**WORK INSTRUCTIONS**:
Which lines of the entries contain the string "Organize"? Copy each of them.

Saved entries
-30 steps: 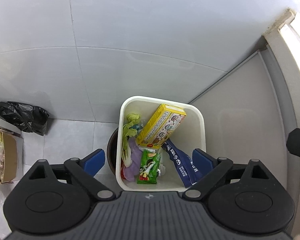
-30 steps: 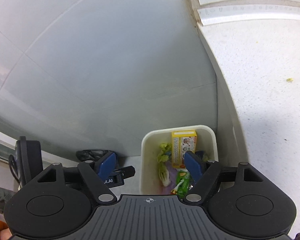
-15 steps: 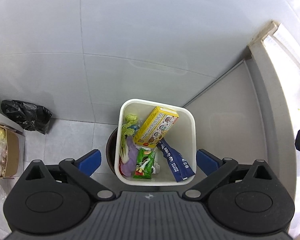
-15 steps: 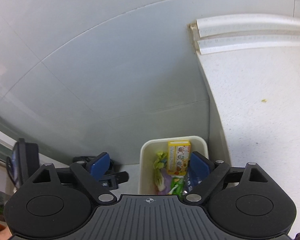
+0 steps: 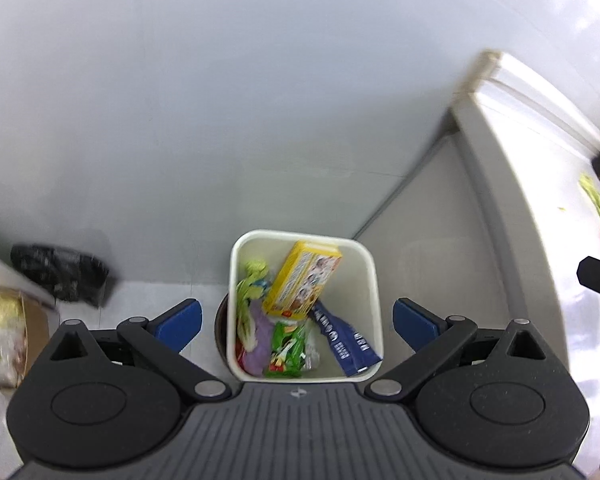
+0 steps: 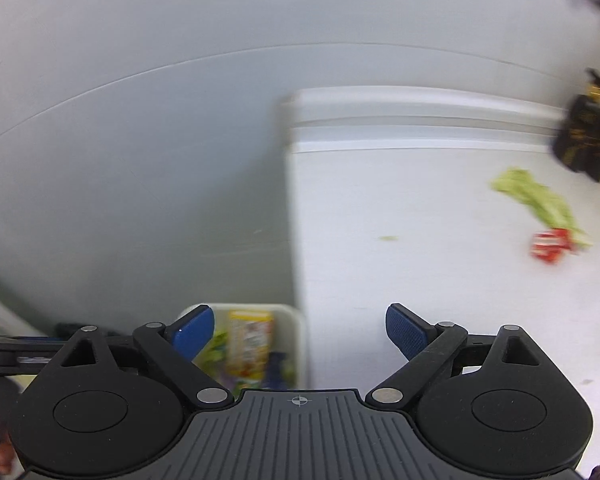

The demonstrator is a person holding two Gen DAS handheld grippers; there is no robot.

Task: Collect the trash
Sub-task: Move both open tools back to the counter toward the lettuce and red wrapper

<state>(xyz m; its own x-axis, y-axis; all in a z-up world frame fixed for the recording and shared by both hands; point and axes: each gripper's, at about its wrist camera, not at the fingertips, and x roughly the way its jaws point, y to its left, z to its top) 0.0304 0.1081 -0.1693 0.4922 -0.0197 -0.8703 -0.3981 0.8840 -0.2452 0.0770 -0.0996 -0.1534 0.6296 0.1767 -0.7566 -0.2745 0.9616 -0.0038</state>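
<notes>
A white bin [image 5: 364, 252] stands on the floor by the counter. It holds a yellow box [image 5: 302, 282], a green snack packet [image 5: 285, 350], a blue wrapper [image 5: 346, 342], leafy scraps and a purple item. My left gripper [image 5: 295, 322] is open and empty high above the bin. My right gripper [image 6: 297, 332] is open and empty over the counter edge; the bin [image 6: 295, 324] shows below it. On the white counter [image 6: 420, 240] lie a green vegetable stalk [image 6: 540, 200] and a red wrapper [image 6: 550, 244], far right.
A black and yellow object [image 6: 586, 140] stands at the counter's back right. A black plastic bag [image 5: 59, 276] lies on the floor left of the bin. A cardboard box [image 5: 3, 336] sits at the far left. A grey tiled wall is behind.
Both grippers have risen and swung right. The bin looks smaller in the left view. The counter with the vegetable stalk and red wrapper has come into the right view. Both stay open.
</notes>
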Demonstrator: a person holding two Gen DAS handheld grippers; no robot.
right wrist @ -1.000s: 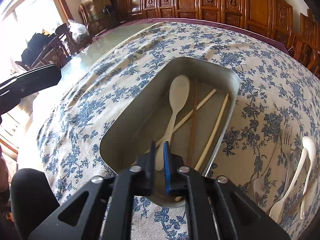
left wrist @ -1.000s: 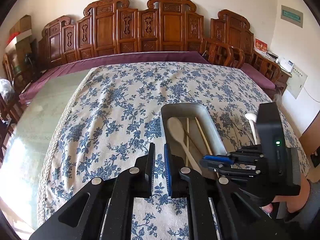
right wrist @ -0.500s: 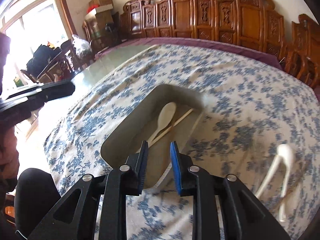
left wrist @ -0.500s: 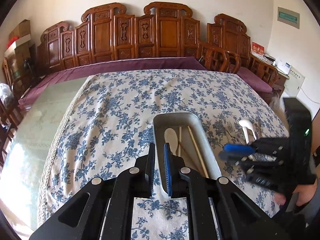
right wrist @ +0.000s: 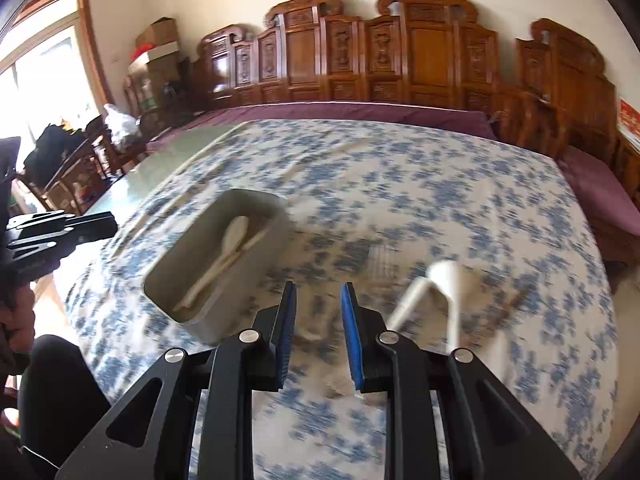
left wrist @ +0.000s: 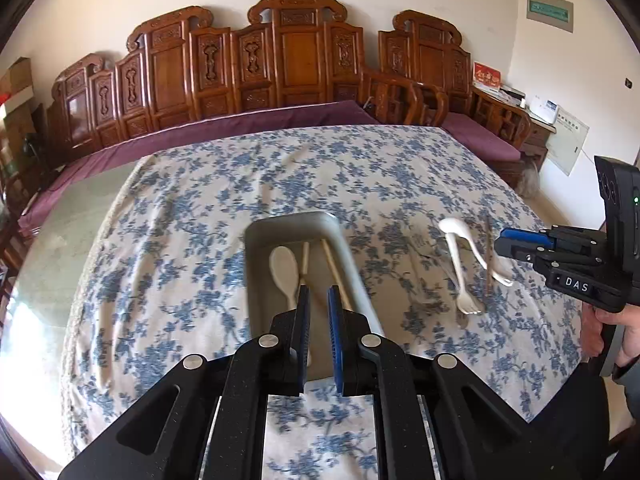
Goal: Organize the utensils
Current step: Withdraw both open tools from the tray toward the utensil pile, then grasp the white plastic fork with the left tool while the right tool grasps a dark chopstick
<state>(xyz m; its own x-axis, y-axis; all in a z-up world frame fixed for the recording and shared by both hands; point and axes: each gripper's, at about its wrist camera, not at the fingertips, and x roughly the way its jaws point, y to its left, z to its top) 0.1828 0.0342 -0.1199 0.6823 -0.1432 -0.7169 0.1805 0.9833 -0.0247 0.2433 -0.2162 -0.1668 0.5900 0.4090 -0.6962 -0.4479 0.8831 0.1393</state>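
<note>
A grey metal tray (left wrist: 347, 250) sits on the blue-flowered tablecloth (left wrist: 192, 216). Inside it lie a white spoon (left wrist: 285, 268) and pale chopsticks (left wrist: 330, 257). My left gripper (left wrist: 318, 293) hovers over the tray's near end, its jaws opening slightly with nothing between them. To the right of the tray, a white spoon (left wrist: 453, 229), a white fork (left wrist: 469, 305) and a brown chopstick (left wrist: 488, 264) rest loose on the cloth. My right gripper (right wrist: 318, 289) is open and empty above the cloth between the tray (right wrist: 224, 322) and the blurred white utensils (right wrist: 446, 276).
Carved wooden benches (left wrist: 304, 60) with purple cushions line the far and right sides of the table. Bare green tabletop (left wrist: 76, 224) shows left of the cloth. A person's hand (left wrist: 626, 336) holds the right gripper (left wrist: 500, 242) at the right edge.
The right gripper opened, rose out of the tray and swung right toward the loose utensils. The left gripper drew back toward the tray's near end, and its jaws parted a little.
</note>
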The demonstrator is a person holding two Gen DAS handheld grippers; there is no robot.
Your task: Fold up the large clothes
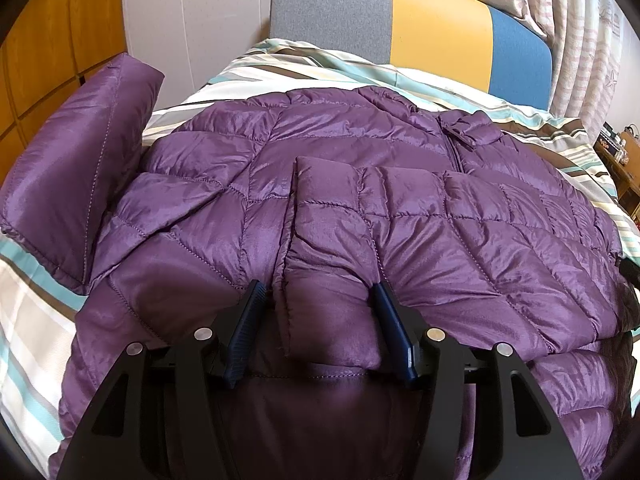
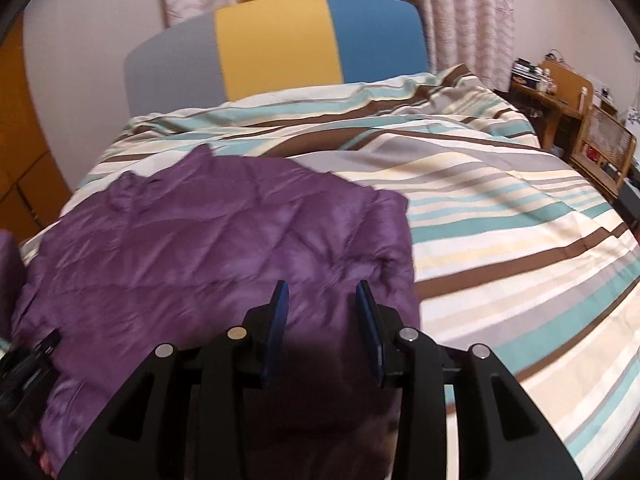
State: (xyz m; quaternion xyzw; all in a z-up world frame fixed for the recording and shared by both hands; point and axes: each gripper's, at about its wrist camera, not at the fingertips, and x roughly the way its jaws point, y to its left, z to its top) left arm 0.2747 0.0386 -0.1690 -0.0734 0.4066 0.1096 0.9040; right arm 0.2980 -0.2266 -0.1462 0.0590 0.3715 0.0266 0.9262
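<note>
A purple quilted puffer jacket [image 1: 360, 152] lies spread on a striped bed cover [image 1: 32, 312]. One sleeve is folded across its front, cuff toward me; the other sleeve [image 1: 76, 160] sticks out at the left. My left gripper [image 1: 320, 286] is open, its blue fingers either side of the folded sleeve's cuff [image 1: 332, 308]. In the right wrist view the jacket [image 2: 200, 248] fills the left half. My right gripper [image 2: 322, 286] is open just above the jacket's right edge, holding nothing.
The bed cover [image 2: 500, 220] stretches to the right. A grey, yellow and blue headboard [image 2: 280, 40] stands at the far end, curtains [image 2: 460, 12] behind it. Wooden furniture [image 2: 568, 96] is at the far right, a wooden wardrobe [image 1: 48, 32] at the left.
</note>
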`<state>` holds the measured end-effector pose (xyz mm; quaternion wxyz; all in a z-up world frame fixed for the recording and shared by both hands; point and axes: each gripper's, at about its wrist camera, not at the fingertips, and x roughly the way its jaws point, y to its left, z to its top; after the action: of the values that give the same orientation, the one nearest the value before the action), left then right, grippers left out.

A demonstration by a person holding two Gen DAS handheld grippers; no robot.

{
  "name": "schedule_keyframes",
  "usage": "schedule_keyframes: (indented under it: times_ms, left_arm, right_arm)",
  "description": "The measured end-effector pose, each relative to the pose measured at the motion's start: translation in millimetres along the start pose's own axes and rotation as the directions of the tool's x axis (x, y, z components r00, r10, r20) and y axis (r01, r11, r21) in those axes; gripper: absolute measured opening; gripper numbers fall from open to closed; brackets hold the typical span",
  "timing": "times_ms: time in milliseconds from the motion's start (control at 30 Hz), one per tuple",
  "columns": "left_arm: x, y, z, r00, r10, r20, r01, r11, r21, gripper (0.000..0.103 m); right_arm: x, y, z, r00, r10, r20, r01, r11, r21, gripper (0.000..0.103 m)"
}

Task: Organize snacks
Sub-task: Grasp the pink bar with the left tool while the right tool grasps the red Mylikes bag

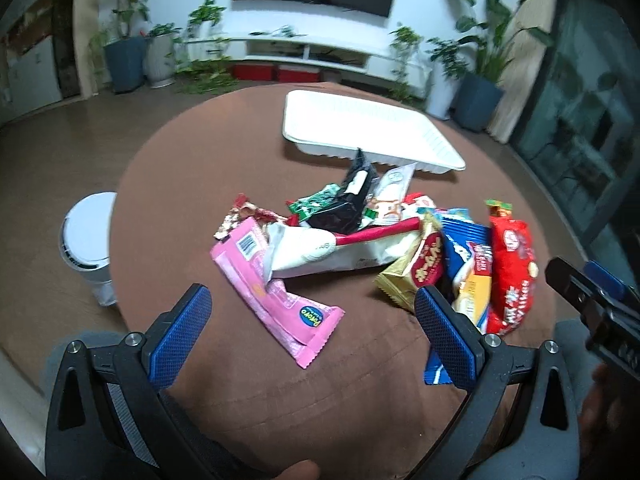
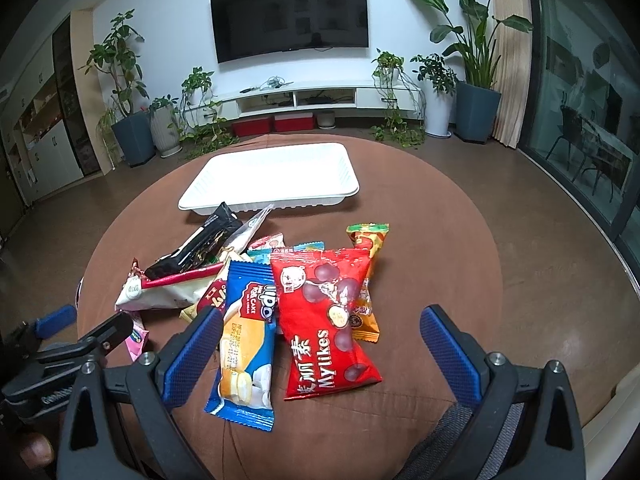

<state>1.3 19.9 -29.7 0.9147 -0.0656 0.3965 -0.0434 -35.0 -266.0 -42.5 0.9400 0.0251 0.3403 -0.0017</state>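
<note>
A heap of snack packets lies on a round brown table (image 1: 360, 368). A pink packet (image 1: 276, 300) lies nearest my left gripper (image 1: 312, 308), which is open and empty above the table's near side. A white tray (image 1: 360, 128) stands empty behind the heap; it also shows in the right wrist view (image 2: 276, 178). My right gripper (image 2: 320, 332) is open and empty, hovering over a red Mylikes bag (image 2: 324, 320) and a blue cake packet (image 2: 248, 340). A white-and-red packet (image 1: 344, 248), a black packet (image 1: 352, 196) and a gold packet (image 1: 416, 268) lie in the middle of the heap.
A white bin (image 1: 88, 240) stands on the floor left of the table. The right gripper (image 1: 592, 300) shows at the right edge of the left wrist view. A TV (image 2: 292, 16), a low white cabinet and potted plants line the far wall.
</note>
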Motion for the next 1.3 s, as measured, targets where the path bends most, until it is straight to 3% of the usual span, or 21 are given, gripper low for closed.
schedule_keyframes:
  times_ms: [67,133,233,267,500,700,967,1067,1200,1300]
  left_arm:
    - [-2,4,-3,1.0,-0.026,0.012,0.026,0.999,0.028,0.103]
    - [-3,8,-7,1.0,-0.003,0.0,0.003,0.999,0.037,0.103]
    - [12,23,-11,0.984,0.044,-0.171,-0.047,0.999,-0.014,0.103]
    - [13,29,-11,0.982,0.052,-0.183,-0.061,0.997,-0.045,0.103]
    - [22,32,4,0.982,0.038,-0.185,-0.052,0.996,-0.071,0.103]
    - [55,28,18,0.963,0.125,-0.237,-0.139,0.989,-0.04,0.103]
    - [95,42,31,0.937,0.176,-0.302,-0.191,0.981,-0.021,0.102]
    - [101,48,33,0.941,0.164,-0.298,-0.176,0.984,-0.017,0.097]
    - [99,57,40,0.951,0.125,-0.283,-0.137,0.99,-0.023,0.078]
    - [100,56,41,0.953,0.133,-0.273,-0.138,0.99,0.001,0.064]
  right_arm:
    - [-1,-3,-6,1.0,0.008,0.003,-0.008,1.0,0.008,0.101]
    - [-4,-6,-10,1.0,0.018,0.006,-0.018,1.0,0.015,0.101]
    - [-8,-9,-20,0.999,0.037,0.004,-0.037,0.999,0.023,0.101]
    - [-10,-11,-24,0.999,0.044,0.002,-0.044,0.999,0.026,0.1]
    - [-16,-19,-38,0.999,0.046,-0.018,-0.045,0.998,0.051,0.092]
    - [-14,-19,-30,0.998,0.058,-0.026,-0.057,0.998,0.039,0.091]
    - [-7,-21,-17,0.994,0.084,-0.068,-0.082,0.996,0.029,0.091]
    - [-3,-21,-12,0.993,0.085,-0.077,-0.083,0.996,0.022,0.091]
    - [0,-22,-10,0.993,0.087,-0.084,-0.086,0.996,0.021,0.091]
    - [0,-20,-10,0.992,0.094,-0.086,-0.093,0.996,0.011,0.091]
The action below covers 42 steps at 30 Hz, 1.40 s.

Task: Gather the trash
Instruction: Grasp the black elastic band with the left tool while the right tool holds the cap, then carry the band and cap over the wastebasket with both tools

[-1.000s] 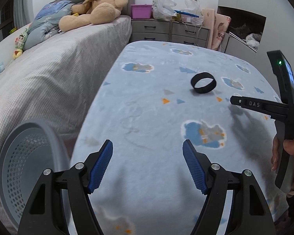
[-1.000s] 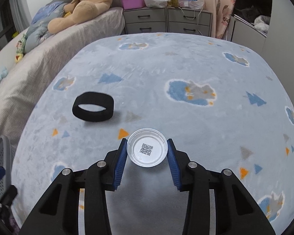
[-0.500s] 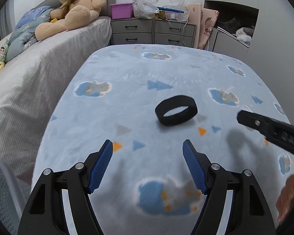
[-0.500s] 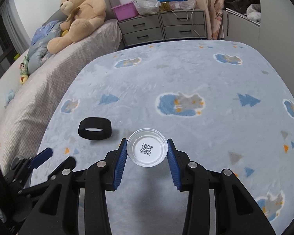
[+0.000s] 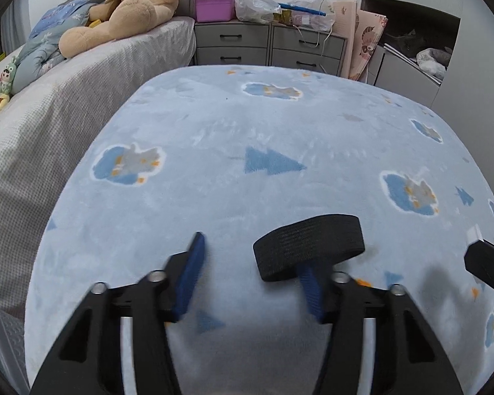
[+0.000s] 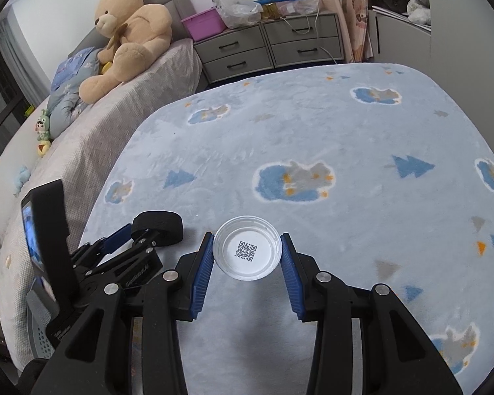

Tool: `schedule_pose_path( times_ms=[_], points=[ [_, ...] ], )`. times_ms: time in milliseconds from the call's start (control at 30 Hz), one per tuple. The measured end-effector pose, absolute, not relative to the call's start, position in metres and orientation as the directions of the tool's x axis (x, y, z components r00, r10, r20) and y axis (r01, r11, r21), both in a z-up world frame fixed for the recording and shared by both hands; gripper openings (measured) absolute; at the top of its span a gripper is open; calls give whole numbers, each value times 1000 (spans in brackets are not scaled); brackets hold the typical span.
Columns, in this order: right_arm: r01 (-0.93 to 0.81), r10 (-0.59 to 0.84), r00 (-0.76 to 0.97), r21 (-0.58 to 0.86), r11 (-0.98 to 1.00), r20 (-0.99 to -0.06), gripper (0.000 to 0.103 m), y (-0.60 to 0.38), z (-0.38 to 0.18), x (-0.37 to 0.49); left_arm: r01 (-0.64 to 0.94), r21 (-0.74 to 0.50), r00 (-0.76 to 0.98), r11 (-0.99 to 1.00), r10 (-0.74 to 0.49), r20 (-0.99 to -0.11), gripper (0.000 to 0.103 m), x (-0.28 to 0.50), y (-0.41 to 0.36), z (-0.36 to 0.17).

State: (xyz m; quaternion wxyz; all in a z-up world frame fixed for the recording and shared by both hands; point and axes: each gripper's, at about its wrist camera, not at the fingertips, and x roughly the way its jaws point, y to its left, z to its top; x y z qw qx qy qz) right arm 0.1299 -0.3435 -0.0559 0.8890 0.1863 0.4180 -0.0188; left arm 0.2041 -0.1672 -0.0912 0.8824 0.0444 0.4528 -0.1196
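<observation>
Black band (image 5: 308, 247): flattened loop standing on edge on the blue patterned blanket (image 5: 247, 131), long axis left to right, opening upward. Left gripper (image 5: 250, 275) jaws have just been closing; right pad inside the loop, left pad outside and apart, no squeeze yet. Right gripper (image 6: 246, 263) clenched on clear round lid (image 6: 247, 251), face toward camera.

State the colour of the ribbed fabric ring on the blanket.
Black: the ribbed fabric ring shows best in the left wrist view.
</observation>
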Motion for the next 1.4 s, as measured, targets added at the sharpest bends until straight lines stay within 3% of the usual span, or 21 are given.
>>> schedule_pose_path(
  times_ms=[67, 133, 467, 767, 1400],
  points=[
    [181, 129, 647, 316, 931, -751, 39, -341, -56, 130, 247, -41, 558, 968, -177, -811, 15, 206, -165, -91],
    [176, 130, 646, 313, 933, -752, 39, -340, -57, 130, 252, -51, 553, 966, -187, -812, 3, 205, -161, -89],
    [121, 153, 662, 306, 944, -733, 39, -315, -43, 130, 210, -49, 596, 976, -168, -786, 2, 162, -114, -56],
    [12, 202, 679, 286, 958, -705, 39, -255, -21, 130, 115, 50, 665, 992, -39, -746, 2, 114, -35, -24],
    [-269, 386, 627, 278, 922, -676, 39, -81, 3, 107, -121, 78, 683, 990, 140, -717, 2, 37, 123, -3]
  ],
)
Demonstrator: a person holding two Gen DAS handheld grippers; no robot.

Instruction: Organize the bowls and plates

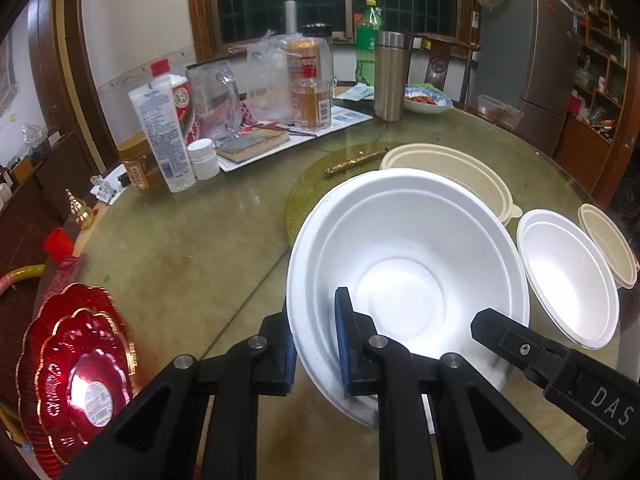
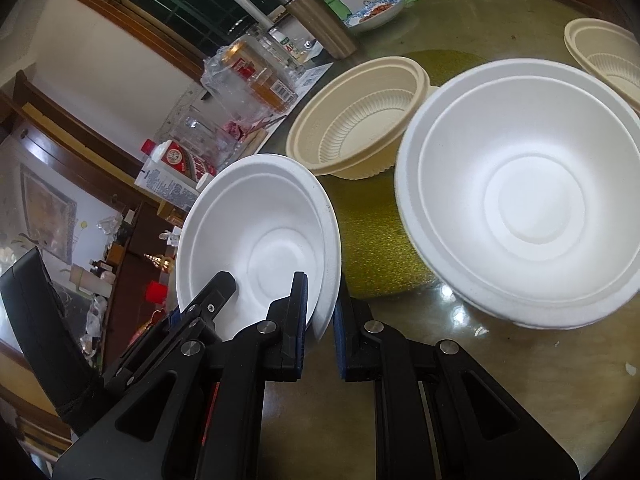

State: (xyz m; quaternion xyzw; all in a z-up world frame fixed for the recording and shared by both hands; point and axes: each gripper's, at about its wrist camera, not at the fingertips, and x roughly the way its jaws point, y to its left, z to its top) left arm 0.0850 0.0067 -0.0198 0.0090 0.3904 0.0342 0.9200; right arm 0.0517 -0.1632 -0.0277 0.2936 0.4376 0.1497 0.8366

**TASK RESPONSE**:
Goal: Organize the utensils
Task: Organize snacks
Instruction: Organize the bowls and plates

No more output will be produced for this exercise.